A las 7 y cuarto cruzó el puente bajo las vías de tren como cada mañana, a excepción de que no había mucha más gente que tres personas. Dos caminaban con prisa en direcciones contrarias y uno dormía en el suelo, sentado entre dos cartones. Ailén no les prestó atención, concentrada en la canción que salía de sus auriculares, la cual le provocaba un chute de energía que nada tenía que ver con la expresión muerta de su rostro. Así levantarse temprano se le hacía más soportable.

No tardó más de veinte minutos en llegar a la esquina donde se encontraba la anticuada tienda de licores y droguería.

Entró por la estrecha puerta y fue directa a la trastienda a cambiarse y ponerse el uniforme, una camiseta negra con una pegatina naranja del logo cutre en la espalda y el pecho.
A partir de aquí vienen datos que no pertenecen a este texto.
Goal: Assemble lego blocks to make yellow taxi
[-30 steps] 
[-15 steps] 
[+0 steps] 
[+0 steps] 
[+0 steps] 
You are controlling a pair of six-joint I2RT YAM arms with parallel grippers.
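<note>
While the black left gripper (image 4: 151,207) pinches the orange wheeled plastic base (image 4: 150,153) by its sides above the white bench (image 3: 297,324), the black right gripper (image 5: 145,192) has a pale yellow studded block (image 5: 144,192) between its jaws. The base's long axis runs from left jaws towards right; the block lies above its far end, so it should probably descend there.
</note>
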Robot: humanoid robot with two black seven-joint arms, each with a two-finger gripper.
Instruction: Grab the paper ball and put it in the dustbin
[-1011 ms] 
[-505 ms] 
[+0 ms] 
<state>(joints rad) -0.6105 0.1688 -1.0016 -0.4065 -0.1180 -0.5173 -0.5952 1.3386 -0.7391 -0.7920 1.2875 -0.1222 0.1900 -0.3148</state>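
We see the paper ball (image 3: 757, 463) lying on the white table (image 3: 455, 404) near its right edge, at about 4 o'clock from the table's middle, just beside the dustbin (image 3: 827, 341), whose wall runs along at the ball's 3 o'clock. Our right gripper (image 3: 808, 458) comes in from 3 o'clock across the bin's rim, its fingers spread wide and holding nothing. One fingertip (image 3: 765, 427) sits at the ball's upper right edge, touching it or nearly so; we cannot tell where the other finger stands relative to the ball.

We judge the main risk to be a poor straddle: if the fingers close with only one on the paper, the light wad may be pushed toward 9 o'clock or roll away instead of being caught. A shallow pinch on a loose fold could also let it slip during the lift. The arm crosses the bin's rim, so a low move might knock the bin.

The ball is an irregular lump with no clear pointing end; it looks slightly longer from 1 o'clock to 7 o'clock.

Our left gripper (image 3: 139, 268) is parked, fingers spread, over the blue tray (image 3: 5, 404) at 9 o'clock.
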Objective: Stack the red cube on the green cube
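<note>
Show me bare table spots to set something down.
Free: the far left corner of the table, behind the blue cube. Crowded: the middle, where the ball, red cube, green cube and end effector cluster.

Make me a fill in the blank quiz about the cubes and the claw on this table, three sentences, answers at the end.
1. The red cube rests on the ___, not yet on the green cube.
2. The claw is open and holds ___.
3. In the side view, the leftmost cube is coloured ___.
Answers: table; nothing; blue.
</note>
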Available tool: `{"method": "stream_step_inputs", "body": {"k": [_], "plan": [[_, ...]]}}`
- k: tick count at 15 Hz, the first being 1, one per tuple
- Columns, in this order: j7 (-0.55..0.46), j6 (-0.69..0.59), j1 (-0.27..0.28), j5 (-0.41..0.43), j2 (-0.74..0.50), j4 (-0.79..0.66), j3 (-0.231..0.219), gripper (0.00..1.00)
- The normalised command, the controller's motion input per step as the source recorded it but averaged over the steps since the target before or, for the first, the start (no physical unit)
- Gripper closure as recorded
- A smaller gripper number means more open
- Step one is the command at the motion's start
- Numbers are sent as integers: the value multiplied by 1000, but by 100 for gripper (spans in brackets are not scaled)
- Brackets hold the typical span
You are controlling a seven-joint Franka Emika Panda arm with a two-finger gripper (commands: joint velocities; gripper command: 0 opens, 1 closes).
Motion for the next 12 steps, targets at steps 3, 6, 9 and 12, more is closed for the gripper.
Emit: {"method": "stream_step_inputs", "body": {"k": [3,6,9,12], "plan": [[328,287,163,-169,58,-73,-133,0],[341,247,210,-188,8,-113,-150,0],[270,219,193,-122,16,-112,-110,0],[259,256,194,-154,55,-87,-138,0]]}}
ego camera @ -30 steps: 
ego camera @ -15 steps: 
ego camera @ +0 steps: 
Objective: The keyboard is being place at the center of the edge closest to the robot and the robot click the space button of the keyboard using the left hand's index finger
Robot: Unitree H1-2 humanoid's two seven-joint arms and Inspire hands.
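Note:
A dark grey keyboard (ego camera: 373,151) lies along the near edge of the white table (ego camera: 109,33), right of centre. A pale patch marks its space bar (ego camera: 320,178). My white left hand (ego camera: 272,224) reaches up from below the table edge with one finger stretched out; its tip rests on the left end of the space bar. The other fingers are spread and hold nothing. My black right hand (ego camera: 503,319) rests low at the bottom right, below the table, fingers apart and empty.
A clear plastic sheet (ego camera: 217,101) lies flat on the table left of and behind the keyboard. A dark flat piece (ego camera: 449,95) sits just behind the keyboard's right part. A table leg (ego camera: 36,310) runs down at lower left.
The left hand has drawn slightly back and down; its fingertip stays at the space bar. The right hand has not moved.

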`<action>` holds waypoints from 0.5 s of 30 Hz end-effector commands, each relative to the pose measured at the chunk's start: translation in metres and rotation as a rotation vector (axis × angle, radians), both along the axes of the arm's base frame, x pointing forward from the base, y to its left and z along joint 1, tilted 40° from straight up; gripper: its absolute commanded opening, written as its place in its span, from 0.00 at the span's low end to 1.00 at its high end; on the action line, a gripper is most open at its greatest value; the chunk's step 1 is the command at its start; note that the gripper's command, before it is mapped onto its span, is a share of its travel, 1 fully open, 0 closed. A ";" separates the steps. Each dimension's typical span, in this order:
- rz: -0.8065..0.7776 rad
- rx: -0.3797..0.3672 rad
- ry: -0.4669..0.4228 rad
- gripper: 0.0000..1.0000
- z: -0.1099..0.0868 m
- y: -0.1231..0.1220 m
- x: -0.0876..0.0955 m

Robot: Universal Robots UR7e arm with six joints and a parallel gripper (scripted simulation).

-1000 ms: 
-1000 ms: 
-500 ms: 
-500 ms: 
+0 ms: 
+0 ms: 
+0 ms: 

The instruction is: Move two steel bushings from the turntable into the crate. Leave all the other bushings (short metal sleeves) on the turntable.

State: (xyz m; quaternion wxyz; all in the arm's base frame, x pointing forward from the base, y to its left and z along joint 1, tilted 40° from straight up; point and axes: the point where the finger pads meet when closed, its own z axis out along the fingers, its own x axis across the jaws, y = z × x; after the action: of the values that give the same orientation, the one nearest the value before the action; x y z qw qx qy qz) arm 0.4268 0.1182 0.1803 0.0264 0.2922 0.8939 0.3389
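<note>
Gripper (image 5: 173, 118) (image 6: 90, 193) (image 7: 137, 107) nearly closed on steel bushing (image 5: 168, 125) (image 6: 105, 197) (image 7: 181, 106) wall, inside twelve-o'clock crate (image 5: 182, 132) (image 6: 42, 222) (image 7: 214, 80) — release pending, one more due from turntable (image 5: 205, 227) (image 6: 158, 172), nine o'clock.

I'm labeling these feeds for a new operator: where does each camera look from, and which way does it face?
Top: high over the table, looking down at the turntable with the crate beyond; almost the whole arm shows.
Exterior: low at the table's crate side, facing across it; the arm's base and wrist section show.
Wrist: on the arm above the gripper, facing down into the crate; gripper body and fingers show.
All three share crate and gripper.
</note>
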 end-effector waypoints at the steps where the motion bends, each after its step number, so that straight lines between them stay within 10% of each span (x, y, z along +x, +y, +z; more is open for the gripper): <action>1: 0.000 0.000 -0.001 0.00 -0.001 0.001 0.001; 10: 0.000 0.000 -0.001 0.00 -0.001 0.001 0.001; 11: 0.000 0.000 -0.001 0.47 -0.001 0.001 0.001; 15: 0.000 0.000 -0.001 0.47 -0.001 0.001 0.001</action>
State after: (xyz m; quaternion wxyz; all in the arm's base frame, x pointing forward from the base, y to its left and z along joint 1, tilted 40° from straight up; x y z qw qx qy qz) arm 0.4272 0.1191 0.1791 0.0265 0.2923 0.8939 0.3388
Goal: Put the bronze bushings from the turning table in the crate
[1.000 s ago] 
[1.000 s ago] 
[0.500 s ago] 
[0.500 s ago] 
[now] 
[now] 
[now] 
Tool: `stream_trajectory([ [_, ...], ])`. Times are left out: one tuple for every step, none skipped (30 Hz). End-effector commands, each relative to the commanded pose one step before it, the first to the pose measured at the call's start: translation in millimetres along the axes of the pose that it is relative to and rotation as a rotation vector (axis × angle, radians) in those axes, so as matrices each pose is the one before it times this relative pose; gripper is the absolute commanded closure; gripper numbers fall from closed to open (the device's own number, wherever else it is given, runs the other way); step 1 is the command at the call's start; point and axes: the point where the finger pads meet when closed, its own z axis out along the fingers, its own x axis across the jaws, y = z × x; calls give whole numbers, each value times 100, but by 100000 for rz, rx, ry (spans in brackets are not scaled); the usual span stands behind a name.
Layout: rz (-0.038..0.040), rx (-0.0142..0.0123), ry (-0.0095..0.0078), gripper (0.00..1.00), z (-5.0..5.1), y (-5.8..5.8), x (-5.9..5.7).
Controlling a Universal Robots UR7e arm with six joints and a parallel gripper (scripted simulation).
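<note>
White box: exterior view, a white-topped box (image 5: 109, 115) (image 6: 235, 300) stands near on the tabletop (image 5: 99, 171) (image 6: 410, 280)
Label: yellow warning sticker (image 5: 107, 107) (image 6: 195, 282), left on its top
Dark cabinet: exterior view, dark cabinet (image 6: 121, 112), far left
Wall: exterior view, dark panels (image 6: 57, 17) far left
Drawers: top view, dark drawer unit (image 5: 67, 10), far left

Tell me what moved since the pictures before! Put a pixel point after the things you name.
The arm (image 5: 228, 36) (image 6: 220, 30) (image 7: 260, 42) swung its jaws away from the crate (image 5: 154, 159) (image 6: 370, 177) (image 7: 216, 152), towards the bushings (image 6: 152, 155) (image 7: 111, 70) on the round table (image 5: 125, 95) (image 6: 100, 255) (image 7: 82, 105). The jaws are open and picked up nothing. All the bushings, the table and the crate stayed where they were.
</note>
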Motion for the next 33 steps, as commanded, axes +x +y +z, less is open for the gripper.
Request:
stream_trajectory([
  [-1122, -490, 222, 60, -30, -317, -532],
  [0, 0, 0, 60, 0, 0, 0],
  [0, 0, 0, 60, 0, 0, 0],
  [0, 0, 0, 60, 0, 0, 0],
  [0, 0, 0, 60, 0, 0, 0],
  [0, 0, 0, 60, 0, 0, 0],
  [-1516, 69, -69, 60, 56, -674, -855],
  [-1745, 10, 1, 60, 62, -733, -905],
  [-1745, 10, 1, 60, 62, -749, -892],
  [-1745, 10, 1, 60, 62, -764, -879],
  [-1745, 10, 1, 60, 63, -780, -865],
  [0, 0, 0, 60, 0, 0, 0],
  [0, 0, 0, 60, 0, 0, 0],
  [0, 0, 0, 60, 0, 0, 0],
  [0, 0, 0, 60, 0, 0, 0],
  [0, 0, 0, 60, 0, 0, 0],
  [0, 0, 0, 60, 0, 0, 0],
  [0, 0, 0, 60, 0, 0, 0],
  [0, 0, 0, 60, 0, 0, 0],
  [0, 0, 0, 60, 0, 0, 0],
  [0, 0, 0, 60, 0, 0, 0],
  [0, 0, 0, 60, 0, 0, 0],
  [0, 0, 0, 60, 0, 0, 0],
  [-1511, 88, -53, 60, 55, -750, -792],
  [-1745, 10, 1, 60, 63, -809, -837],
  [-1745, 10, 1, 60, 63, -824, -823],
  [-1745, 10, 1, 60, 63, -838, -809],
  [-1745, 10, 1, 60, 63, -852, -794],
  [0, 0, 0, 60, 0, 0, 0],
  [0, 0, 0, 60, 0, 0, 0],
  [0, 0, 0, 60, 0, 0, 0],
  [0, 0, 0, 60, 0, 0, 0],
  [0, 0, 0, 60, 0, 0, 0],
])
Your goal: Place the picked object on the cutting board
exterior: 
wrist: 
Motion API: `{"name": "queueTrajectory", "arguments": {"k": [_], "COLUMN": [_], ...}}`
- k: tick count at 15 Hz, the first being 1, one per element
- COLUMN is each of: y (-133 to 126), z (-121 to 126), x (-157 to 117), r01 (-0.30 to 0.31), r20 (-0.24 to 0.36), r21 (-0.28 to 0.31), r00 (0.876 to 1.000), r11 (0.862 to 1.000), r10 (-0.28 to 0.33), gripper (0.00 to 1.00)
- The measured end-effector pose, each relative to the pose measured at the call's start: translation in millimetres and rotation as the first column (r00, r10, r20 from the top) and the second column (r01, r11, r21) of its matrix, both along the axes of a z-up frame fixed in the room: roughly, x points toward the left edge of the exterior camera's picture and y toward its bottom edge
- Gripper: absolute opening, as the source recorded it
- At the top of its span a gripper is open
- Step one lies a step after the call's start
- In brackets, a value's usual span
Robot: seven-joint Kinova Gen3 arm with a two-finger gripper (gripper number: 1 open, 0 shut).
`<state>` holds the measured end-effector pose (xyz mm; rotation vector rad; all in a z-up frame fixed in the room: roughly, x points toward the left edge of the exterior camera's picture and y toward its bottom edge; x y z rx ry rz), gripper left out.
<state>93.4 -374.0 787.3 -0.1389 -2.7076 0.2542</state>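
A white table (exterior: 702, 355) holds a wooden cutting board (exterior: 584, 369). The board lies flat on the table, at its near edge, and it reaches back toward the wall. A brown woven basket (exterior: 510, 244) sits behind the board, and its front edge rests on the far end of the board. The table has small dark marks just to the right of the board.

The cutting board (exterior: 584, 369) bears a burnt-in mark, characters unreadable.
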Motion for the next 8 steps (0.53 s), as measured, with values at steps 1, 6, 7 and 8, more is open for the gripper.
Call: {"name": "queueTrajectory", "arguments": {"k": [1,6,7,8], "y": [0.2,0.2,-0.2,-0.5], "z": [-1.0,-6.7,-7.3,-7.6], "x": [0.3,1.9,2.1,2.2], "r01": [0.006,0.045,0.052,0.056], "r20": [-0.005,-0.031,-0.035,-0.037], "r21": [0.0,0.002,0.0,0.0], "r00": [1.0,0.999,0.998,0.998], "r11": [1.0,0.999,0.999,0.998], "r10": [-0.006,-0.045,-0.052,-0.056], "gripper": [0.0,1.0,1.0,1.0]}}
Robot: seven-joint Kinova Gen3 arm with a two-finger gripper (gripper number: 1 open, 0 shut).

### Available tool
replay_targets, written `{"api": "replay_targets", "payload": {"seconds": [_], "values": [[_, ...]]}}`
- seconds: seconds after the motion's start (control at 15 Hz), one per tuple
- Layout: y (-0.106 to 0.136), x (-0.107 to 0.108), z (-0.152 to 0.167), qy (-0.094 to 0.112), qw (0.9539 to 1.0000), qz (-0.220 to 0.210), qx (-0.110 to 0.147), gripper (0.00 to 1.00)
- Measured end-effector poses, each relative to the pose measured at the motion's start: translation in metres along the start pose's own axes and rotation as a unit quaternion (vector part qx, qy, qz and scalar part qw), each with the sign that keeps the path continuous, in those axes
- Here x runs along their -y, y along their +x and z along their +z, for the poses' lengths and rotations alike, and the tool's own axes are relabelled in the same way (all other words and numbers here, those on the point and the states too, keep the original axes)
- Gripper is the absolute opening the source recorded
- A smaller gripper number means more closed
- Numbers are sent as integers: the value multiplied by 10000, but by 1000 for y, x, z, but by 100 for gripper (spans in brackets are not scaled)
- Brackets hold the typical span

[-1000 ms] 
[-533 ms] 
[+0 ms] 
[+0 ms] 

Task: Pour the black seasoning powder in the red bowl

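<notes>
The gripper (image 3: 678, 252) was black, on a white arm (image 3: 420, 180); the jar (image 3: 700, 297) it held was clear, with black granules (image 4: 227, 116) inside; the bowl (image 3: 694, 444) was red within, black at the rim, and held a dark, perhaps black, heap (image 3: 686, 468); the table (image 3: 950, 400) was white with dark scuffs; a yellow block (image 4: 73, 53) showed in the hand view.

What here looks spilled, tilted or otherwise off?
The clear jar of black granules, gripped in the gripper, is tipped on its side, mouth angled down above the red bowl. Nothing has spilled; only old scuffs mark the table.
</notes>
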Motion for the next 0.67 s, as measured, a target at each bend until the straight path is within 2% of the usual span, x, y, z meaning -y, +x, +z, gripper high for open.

A pesar de ser una evidente tapadera de blanqueo de dinero y armas, la licorería se utilizaba desde hacía años, un negocio pasado de padres a hijos. En los suburbios y el barrio de Almas era el único lugar fiable para obtener un trabajo sin tener estudios más allá de la enseñanza obligatoria. Sobretodo porque la tienda estaba administrada por la tía de la mejor amiga de Ailén, que hacía ojos ciegos a los negocios internos con tal de que le pagasen un sueldo fijo, al igual que ella.

Vera llegó de hacer unos recados en la hora del descanso, mientras Ailén atendía el mostrador, por el cual no pasaron más de cuatro personas durante todo el día.

La chica de 19 años llevaba su cabello anaranjado y descolorido atado a la nuca. Dejó unas cajas pesadas en la entrada y le saludó con una sonrisa.

Ailén le hizo una señal con la cabeza, mostrándole un paquete de cigarrillos en su mano.

Las dos pasaron en fila la trastienda y cruzaron la puerta trasera de la salida al callejón donde solían descansar.

Vera se sentó sobre una cesta cuadrada de plástico boca abajo, soltando un suspiro de cansancio. La gota de agua de un aire acondicionado por encima de su cabeza cayó sobre su brazo estirado, salpicando en sus tatuajes. Se la limpió con asco y se lo enseñó a su amiga.

— ¡Mira qué tengo!

Ailén encendió un cigarrillo entre sus labios y luego le pasó el mechero a Vera, que le señalaba un nuevo tatuaje apenas curado. Tenía una forma extraña, en conjunto a los demás, que formaban un mapa de dibujos y letras mal escritas en su piel. Pero siempre podía ver la ilusión con la que mostraba su colección, de una manera muy tierna.

— ¿Un pato?

— ¡Es un pequeño fantasma saludando! ¿Ves? Los ojos, la mano...

— ¿Quién te lo ha hecho, un niño con hiperactividad?

— Lo dibujó mi primo pequeño, pero es mono.